Obviously, a suggested course of action should be quite guarded, as it would be very case sensitive (i.e., circumstantial by nature).  As we all know, some consultants make their living resolving such “catch 22” situations.  We also recognize that the ability to find a balance point is more art than science.  It is much like asking the question: “Where is the balance point between fashion and exhibitionism?”  Of course, there is no “universal answer” to this question.  An answer would depend upon the underlying circumstances, as well as the value system of the individual providing the answer (not to mention the readership).  Therefore, the perceived quality of an answer would also be relative.

In short, there are many ways to handle the application scenario you have described.  It is quite possible that a full-length book could be written around your question.  Since such a dissertation cannot be provided at this juncture, let us define and interrogate one of the many possible scenarios.

Consider the case where the performance data were gathered in accordance to a rational sampling strategy.  We will say that the short-term data were fully independent and normal.  We will also say that a few anomalies and statistical inconsistencies (i.e., nonrandom variations) were observed between subgroups, but not within subgroups.  Owing to this, the long-term distribution was determined to be non-normal.  In addition, there was evidence of a sinusoidal pattern in the process mean.

Given the blocking powers of a rational sampling strategy, the nonrandom variations would be naturally forced into the SS.b term and not the SS.w term (per the convention of one-way analysis-of-variance).  With this information as a backdrop, we now better understand how the short-term standard deviation could be rationally estimated.  Thus, we could evaluate the instantaneous reproducibility in the form S.st = sqrt(SS.w / g(n-1)).  Given this, we might then seek to compute the two primary indices of short-term capability; namely, Z.st and Cp, respectively.  Clarifying our nomenclature, we must acknowledge that Z.st is a legitimate statistic and Cp is a performance figure-of-merit.

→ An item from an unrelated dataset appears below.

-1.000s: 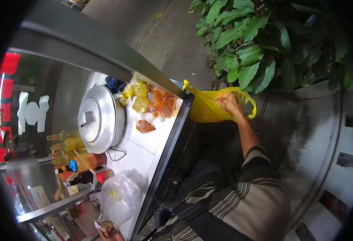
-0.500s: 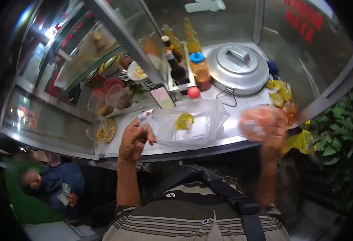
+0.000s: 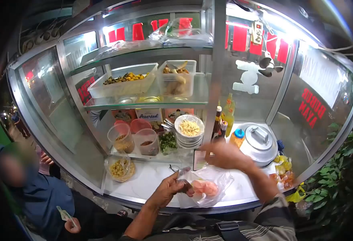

In furtherance of our discussion, we must also recognize that Cpk will always be equal to or less than Cp – owing to the nature of k.  As is well known, the relative magnitude of k is primarily dependent upon the static condition of the process center (i.e., grand mean).  However, when the quantity ng is relatively large, we also recognize that the grand mean is fairly insensitive to extreme values (of a random or nonrandom origin).  Consequently, the parameter “k” is not easily influenced by such anomalies, nor is it subject to any preexisting conditions of a statistical nature (i.e., normal distribution).  In this context, it is merely a linear correction to Cp.  Owing to the merits of these arguments, it should now be evident that Cpk can be meaningfully reported – even in the presence of several different types of statistical anomalies.